En outre, elle affirme qu’il y a une stigmatisation importante qui entoure cette maladie. «C'est lié à la sorcellerie, des esprits malins, de mauvais esprits, alors que ce n'est absolument pas le cas. Ce n'est pas une maladie liée à la sorcellerie, aux sorciers, aux diables, aux djinns, que sais-je, et elle n'est absolument pas contagieuse. Ce n'est pas parce qu'on a un malade épileptique, qui est en train de faire une crise, la salive qui sort de sa bouche nous touche ou ses urines, on aura la maladie», précise-t-elle. Elle profite de l'occasion pour lancer un appel aux autorités parce que les médicaments qui sont utilisés dans le cadre du traitement des épilepsies coûtent cher. « Ils sont disponibles mais ils coûtent très cher et comme c'est un traitement à long terme le coût peut être très important. Quand il s'agit des médicaments d'urgence, ils ne sont absolument pas disponibles au Sénégal. Malheureusement il n'y a que quelques patients qui ont les moyens pour se procurer de ces médicaments à l’étranger », dit-elle. A l’en croire, le médicament le plus utilisé est le phénobarbital, il ne coûte pas cher mais il y a des ruptures. «Ce médicament, il ne coûte pas cher, le coût mensuel du traitement est autour de 1000 francs. Mais ce médicament est constamment en rupture alors qu’il est essentiel dans la prise en charge parce qu'il soigne pratiquement toutes les formes de crise que ce soit chez l'enfant ou chez l'adulte. Il y a des produits qu'on utilise dans certaines formes chez l'enfant, la boîte de 30 comprimés elle est à 45 000, vous imaginez il faut deux comprimés par jour donc la boîte fait la moitié du mois, c'est un budget énorme», se désole-t-elle.
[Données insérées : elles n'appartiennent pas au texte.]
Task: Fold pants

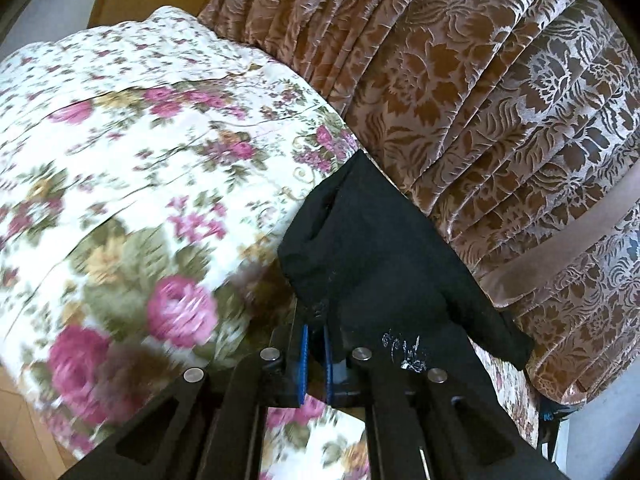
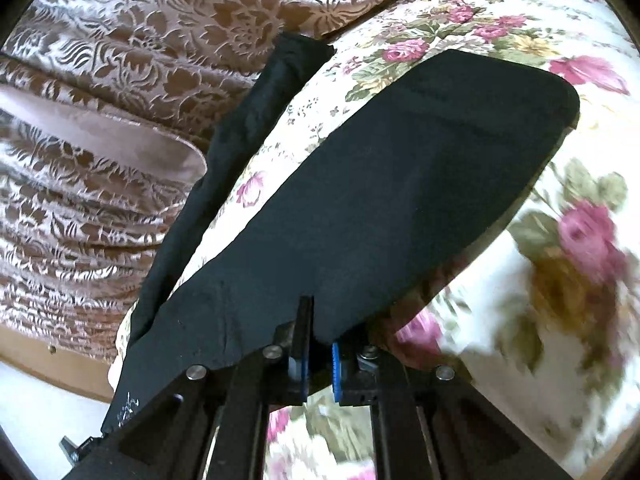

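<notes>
Left gripper (image 1: 316,316): both fingers drawn close together, blue pads (image 1: 304,344) nearly meeting, black pants (image 1: 372,248) pinched between them and draped over the right finger. Right gripper (image 2: 316,320): fingers likewise closed in on the pants (image 2: 380,184), blue pads (image 2: 335,372) facing each other across a narrow gap, though cloth hides the tips, so contact there is probably firm but unconfirmed.

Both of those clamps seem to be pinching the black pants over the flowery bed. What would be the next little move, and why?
Probably carry the held edge forward and lay it over the rest. The left hand-held gripper and right hand-held gripper each pinch the black pants, which hang lifted above the floral bedspread, with one strip trailing beside the brown curtain.
</notes>
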`<state>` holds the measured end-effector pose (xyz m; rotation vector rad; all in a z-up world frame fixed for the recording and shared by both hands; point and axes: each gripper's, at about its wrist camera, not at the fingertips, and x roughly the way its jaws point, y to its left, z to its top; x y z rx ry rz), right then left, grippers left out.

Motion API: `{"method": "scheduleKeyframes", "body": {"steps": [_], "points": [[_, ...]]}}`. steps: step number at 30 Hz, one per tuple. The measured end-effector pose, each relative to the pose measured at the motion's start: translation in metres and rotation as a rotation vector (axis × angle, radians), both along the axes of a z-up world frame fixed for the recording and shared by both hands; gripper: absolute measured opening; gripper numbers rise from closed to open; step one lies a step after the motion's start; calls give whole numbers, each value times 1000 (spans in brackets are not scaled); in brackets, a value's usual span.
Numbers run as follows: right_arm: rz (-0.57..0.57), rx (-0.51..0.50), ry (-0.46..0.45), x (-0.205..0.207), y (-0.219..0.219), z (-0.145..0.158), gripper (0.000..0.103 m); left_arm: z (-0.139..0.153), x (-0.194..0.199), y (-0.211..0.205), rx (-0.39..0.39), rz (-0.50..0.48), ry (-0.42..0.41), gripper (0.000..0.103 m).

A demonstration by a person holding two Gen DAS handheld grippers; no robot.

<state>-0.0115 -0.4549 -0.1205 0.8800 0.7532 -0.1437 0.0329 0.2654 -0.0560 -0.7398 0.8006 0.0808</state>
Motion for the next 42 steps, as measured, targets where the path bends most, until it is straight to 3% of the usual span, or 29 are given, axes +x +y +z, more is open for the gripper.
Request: {"method": "scheduleKeyframes", "body": {"steps": [6, 9, 13, 15, 19, 22, 24, 29, 32, 34, 36, 38, 42], "points": [[31, -6, 28, -39, 10, 4, 8, -18, -27, 2, 18, 7, 76, 6], [33, 12, 24, -53, 11, 2, 9, -31, -28, -3, 67, -13, 128, 6], [-36, 49, 11, -63, -3, 0, 23, -36, -22, -16, 170, -44, 181, 8], [-100, 39, 9, -71, -18, 3, 36, -37, -20, -18, 191, -45, 200, 11], [-237, 22, 34, -77, -54, 6, 37, -42, -19, -16, 200, -40, 232, 16], [-310, -24, 49, -72, -78, 11, 31, -42, -20, -15, 228, -34, 235, 20], [-333, -57, 67, -66, -89, 14, 8, -38, -22, -15, 254, -32, 232, 24], [-342, -190, 98, -61, -92, 28, 7, -27, -29, -10, 364, 1, 248, 25], [-341, -190, 167, -61, -94, 13, 6, -25, -34, 0, 402, 36, 237, 25], [-335, -233, 167, -64, -89, 17, 12, -17, -40, 9, 412, 83, 223, 25], [-345, -245, 172, -67, -88, 22, 33, -6, -44, 13, 420, 112, 188, 25], [-355, -305, 183, -75, -82, 35, 47, 5, -44, 12, 422, 111, 149, 27], [-334, -461, 195, -81, -56, 63, 50, 23, -33, -9, 416, 45, 77, 30]]}}
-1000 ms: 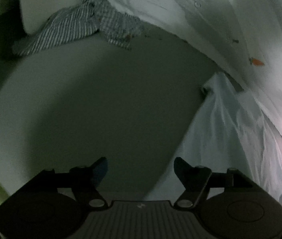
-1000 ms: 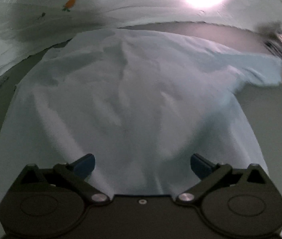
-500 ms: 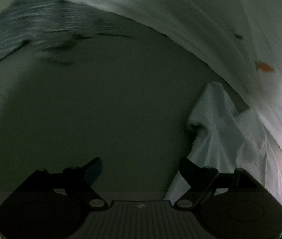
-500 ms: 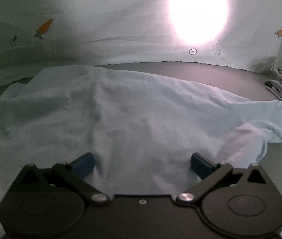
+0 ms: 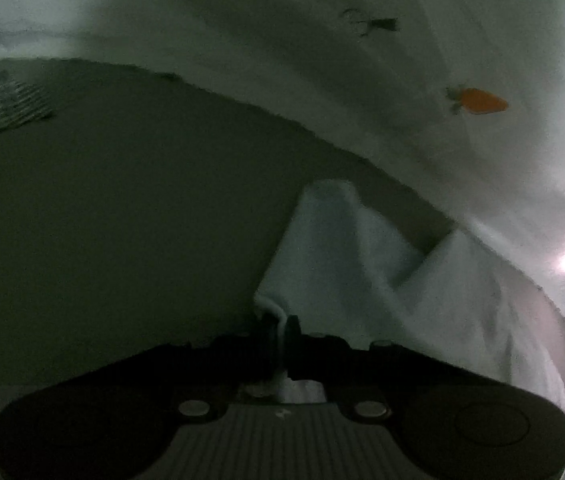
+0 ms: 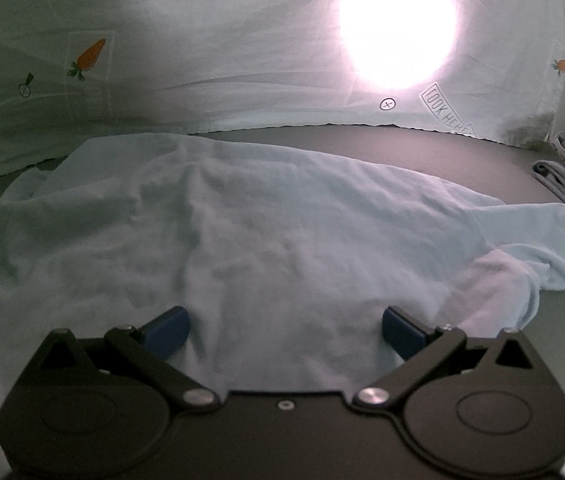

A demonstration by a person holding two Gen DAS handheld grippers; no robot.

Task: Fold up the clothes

L’universitaire invite les autorités à faciliter la formation des techniciens électroencéphalogrammes «parce que l'exploration essentielle pour poser le diagnostic d'une épilepsie c'est l’électroencéphalogramme».
80% DES EPILEPTIQUES NE SONT PAS DIAGNOSTIQUES
Pour sa part, le neuropédiatre et neurophysiologue, Pr Adjaratou Dieynaba Sow révèle qu’en Afrique, 80% des épileptiques ne sont pas diagnostiqués et 80% n'ont pas accès au traitement. «Dans ces cas de figure, en dehors de certaines spécificités, il y a 80% des formes d'épilepsie de l'enfant qui sont guérissables à terme. Après deux ans de traitement bien mené, avec des explorations électro-encéphalographiques, on peut déclarer une guérison et un suivi sur plusieurs années avant de libérer l'enfant. C'est ce qu'on appelle la guérison», dit-elle.